Using the cloud to provide (potential) customers with a definitive source of access to information becomes more important than ever before. Only marketers can not assume customers will seek this information out. It will often need to be brought front and center. Perhaps this is where digital users are so eager to invite brands into their social circles. While brands are currently more interested in ‘friending’ their customers, customers want to put the network back into social networking.
Driven by intent, users often remain in the cloud – creating insights all along the way. Where they emerge is the key. I consider three areas where users emerge from the cloud to be of particular interest to marketers.
Driven by original intent, users often gain insights through their journey. A user interested in vacationing on the beach may start by looking at Florida. Through the process of engaging with digital mediums, they may discover Southern California to be more their liking. The end result of such a process is a net gain in knowledge. This knowledge often leads back into the cloud through new intent – in this case, a vacation to Southern California. This may well be one of the most frequent practices online today. Users, driven by intent, use their insights to learn and refine their needs. It’s almost like a continuous intent loop.
In the event Southern California looks promising, the process of learning and refining may come to an end. In an effort to gain valuable information about the destination, garner the best deal possible or take confidence in the ultimate choice, users will often engage a larger community of members. Whether it be by reading forums, subscribing to rate feeds or viewing images/videos of destinations, users opt to participate in communities. It is here that the social web takes center stage. Participation is not limited to contributions, but is equally effective when users make use of existing contributions and act as bystanders. In fact, recent data has shown a majority of users to be rather passive when it comes to creation.
The ultimate outcome for marketers is in driving preference. This occurs when a user has made a selection. They have selected from the variety of possibilities and are contributing the majority of their attention to one brand. It is at this point where loyalty and possibly evangelism is created organically.
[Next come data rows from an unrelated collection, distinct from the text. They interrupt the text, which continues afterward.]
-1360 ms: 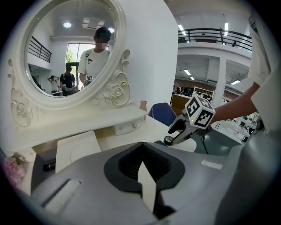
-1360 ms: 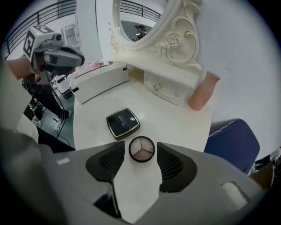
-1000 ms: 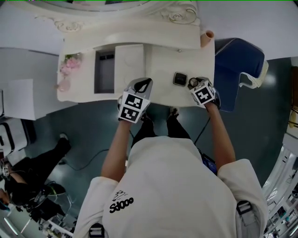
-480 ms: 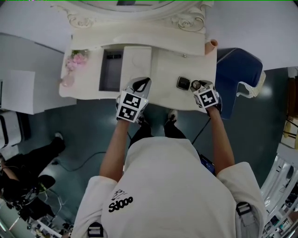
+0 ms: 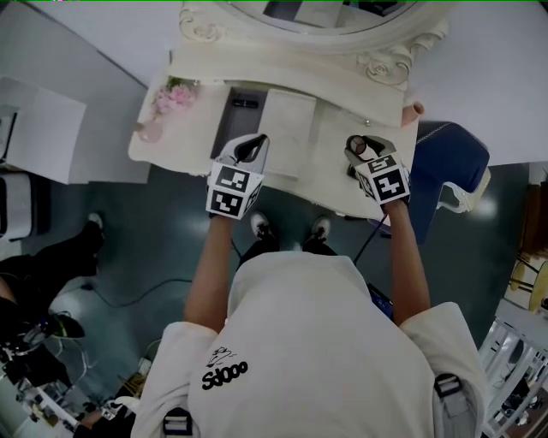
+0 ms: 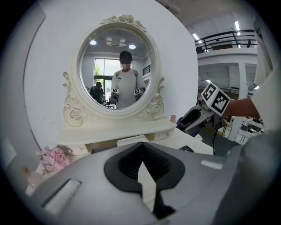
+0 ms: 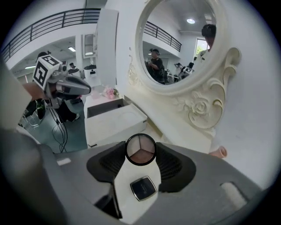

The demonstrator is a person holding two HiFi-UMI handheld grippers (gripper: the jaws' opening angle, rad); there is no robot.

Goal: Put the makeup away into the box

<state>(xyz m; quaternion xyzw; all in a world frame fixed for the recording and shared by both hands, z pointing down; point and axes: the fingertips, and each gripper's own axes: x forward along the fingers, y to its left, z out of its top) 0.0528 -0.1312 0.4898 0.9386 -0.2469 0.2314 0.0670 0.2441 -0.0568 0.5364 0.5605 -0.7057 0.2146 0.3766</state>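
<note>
My right gripper (image 7: 140, 151) is shut on a round black compact (image 7: 140, 149) with three powder shades, and holds it in the air above the white vanity top (image 5: 330, 184). A square black compact (image 7: 143, 188) lies on the top beneath it. In the head view the right gripper (image 5: 361, 147) and the round compact (image 5: 370, 146) hang right of the white box (image 5: 287, 133), whose dark compartment (image 5: 240, 120) stands open. My left gripper (image 5: 248, 147) hovers at the box's near edge, fingertips together and nothing between them.
An oval mirror (image 5: 342, 13) in a carved white frame backs the vanity. Pink flowers (image 5: 175, 94) sit at the left end and a small pink tube (image 5: 417, 109) at the right end. A blue chair (image 5: 449, 171) stands to the right. Another person (image 5: 34, 299) is on the floor at left.
The right gripper has risen off the vanity top with the round compact in it, leaving the square one behind. The left gripper has moved forward to the box.
</note>
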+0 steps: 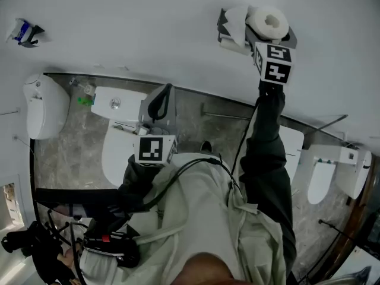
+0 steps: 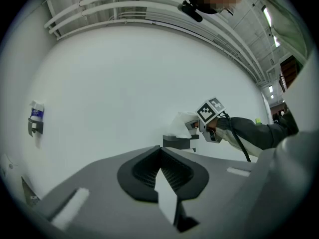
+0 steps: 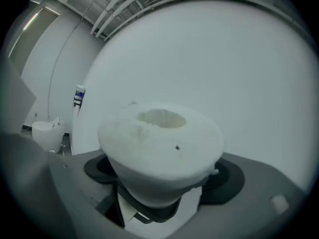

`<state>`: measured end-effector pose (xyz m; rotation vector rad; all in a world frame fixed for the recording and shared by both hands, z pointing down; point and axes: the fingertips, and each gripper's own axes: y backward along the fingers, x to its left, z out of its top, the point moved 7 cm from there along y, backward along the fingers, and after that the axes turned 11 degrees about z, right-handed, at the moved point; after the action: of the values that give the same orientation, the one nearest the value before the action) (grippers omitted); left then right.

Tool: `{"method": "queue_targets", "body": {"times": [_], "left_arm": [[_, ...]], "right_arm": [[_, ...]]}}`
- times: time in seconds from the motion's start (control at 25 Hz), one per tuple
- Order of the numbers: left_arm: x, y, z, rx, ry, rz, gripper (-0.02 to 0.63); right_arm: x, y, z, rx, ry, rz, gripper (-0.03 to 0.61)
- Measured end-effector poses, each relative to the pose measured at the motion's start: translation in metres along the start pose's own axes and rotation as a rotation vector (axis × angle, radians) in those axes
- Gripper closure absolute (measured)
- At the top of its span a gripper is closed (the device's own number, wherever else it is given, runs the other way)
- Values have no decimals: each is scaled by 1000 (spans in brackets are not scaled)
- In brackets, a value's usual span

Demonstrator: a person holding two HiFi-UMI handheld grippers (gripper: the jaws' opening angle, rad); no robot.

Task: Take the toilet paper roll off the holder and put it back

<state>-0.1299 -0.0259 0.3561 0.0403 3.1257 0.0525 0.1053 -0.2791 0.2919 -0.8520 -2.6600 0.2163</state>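
The white wall (image 1: 148, 34) fills the upper part of the head view, and below it there is a grey stone-pattern floor (image 1: 71, 159). The person's light jacket (image 1: 202, 218) takes the lower middle, with the dark right sleeve (image 1: 267, 153) stretched up toward the wall. On the floor stand a white toilet (image 1: 122, 141) just behind the left gripper and another white toilet (image 1: 44, 108) further to the left. The left gripper (image 2: 162, 171) is held low, near the person's body, and points at the wall; its dark jaws are pressed together with nothing between them. The right gripper (image 1: 265, 40) is raised high to the wall and its jaws are clenched on the toilet paper roll (image 3: 162, 143), which they grasp by its sides, so the open core looks up at the camera. The roll is just beside the grey holder (image 1: 228, 37) on the wall, at its right side; I cannot tell if it touches the holder. A loose white sheet (image 1: 237, 19) hangs over the holder. Far to the left, a small blue and white object (image 1: 24, 31) is fixed on the wall.
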Motion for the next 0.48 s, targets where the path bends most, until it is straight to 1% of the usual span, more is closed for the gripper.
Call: {"method": "queue_targets", "body": {"times": [0.12, 0.2, 0.24, 0.28, 0.36, 0.48], "left_arm": [[-4, 0, -1, 7, -5, -15, 607], [-4, 1, -3, 10, -7, -18, 607], [-3, 1, -3, 11, -7, -18, 607], [-2, 1, -3, 12, -6, -15, 607], [1, 2, -4, 16, -2, -6, 607], [3, 3, -4, 14, 5, 4, 607]], "right_arm": [[-5, -10, -8, 20, -58, -8, 104], [-7, -15, -17, 33, -71, -26, 104], [-7, -13, -22, 22, -78, -38, 104], [-8, -9, -28, -8, -98, -53, 104], [-7, 6, -41, -98, -181, -71, 104], [7, 40, -60, -242, -319, -33, 104]]}}
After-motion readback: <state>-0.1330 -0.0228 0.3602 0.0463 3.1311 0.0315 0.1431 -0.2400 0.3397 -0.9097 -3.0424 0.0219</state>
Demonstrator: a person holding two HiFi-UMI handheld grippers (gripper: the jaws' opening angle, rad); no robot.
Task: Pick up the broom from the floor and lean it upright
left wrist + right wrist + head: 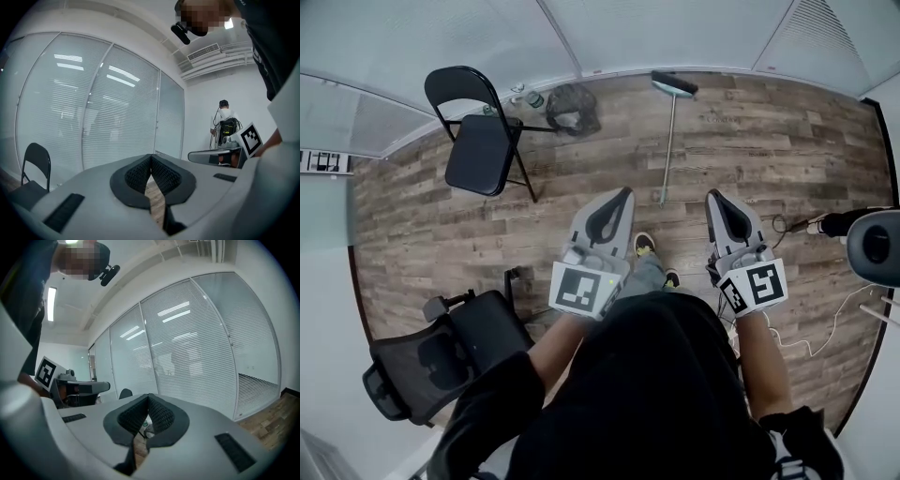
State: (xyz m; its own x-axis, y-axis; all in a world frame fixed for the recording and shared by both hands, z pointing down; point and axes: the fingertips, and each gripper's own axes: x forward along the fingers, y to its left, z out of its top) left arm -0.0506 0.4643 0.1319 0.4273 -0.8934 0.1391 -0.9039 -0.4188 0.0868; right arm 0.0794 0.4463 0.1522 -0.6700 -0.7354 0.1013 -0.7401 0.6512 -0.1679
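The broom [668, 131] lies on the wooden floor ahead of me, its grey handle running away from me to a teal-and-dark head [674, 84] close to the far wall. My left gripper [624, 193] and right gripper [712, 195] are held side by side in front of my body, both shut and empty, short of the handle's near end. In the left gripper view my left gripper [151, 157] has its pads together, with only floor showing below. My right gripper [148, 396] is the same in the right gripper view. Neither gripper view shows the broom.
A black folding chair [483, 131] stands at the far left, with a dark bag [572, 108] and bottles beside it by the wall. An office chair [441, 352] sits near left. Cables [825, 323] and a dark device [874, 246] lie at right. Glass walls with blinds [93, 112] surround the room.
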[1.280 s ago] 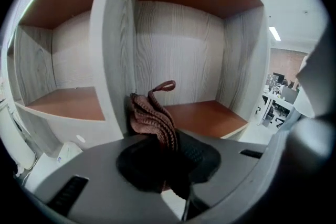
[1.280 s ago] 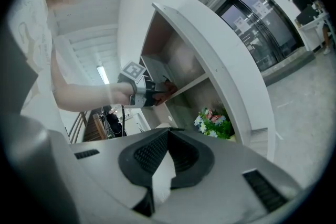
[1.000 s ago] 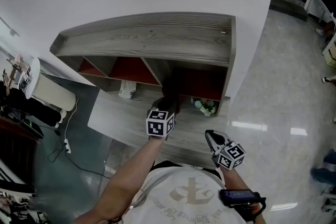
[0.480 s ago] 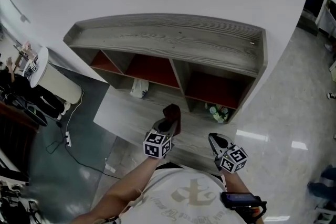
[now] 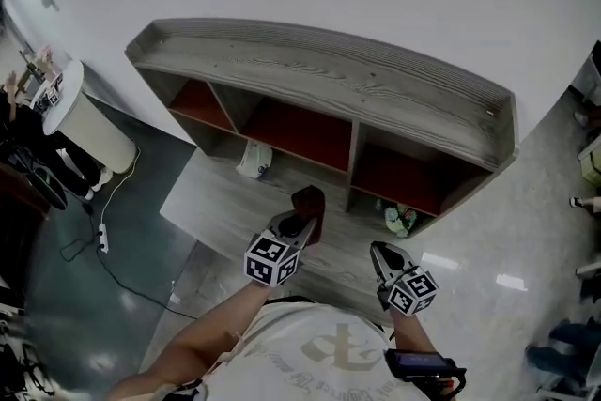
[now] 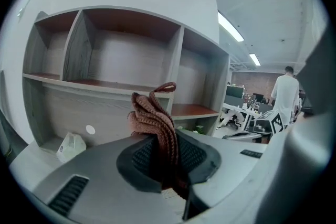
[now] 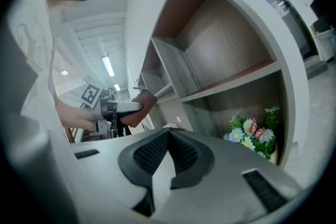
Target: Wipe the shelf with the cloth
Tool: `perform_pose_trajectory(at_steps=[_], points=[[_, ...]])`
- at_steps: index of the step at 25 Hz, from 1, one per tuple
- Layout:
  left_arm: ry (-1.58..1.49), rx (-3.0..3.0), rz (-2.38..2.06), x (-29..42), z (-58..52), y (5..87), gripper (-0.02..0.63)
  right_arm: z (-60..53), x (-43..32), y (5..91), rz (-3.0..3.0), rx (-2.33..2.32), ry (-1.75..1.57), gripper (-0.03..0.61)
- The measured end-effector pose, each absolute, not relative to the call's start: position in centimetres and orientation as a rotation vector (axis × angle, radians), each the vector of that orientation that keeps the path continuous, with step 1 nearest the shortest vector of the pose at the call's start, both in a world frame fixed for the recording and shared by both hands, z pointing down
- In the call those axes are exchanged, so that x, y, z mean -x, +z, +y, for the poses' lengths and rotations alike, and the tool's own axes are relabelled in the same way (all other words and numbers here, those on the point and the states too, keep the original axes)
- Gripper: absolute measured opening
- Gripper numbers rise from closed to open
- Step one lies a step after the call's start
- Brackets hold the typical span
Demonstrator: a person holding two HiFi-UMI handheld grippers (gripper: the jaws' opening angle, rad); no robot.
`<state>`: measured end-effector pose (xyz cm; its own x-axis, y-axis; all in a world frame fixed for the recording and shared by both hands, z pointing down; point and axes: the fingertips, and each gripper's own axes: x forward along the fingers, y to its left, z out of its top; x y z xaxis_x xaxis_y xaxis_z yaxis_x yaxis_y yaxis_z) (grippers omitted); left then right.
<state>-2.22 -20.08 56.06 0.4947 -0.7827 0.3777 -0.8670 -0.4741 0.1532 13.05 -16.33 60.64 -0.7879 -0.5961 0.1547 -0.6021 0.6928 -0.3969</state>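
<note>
Left gripper has its jaws clamped on the reddish-brown knitted cloth, whose folds stick up above the pads; the cloth hangs in the air just in front of the shelf, touching none of its boards. Right gripper hovers beside it, a little farther from the shelf, jaws closed together on nothing. Grey and wood-grained with red-lined compartments, the shelf stands against a white wall on a pale low platform. A small pot of flowers sits at the foot of the shelf's right compartment and a white packet at its middle one; glossy floor lies to the shelf's right. A second ago the cloth was up at the mouth of the shelf's compartments; it has since drawn back.
</note>
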Motion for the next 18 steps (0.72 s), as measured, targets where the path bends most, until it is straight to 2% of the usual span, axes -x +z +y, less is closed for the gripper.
perform_pose_trajectory(at_steps=[13,18], points=[[0.306,-2.576,-1.228,1.8,-26.3,49.6,0.067,-16.3,-9.7,59.6,-2.801,-1.089,0.642,0.005],[0.411,-2.628,-1.165,0.3,-29.8,47.7,0.067,-16.3,-9.0,59.1,-2.788,-1.119,0.618,0.005]])
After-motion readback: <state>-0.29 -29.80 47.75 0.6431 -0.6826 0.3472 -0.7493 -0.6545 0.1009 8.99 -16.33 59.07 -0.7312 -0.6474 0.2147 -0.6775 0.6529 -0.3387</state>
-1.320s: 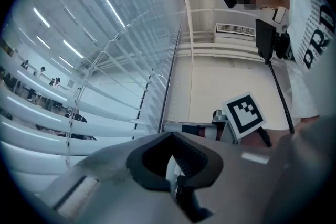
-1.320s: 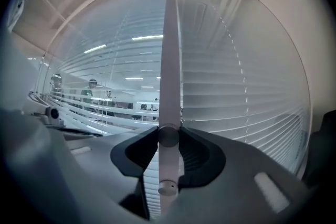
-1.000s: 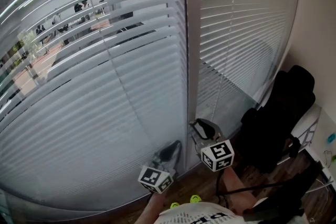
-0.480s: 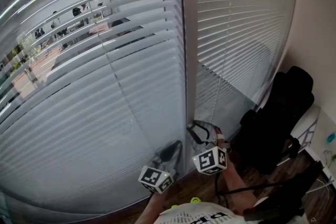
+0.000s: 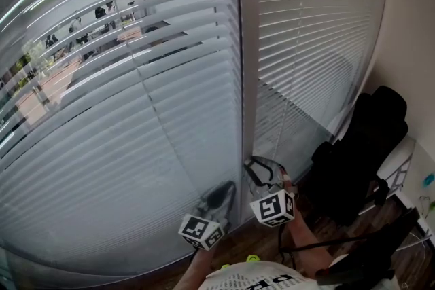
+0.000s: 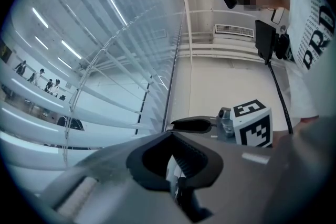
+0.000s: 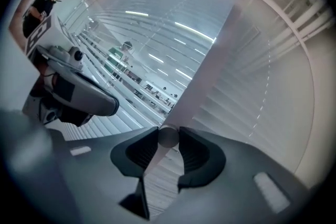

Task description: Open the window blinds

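Left gripper (image 6: pixel 170 136) at 6 o'clock, dark jaw tips met, window blinds (image 6: pixel 79 76) from 9 to 11 o'clock, right gripper (image 6: pixel 195 124) with marker cube (image 6: pixel 253 123) at 4 o'clock, blind wand (image 6: pixel 185 13) at 12, person (image 6: pixel 310 23) at 1 o'clock

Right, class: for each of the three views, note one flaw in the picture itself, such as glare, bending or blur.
Head view: blinds bow outward, lamp glare streaks top left. Left gripper view: black round border, a mosaic patch up top. Right gripper view: the wand tip is soft.

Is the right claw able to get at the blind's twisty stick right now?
Yes, it seems so: the stick's round end sits between the right claw's jaws, which have just been closing.
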A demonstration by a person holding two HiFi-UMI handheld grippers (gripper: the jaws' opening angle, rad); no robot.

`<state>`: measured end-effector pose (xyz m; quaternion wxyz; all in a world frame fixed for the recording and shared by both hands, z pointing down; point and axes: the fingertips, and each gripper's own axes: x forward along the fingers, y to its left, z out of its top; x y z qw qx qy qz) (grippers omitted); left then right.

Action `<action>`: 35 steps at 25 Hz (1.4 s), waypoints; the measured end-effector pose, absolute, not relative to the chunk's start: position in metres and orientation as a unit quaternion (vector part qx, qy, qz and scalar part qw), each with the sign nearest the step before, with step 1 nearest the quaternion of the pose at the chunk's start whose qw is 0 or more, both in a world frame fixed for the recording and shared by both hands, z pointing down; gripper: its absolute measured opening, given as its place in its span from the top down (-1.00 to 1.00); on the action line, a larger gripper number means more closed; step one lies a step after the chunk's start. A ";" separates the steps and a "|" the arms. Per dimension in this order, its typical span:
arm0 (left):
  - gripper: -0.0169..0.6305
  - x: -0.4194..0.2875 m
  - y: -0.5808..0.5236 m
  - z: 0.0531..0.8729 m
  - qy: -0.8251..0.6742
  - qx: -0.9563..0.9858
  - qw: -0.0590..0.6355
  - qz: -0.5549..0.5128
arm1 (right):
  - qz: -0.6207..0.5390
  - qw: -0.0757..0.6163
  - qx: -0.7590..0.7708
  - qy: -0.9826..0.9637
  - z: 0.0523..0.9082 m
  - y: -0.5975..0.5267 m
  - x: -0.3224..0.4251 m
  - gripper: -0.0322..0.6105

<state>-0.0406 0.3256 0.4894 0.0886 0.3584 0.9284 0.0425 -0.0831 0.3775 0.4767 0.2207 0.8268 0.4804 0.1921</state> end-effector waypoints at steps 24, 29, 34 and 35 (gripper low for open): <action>0.97 -0.040 0.327 0.490 0.929 0.357 0.089 0.046 | 0.059 0.035 0.867 0.494 0.478 0.382 -0.093 0.48; 0.97 -0.038 0.326 0.489 0.929 0.355 0.091 0.044 | 0.032 0.002 0.868 0.495 0.477 0.382 -0.093 0.48; 0.97 -0.039 0.325 0.490 0.930 0.353 0.088 0.045 | 0.014 -0.020 0.866 0.499 0.476 0.383 -0.094 0.48; 0.97 -0.039 0.325 0.490 0.930 0.353 0.089 0.045 | 0.009 -0.026 0.866 0.499 0.477 0.383 -0.094 0.48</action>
In a future post, we’ll take a look at the cloud in more detail and what happens after users emerge on the prescribed paths. For now, I feel it is sufficient to say that the emergence and popularity of cloud computing has resulted in users driven by intent. Through their original intent, they require access to corporate resources like never before. Depending on their experience with this access, users will either refine their intent, further engage in participation or form loyal preferences with brands.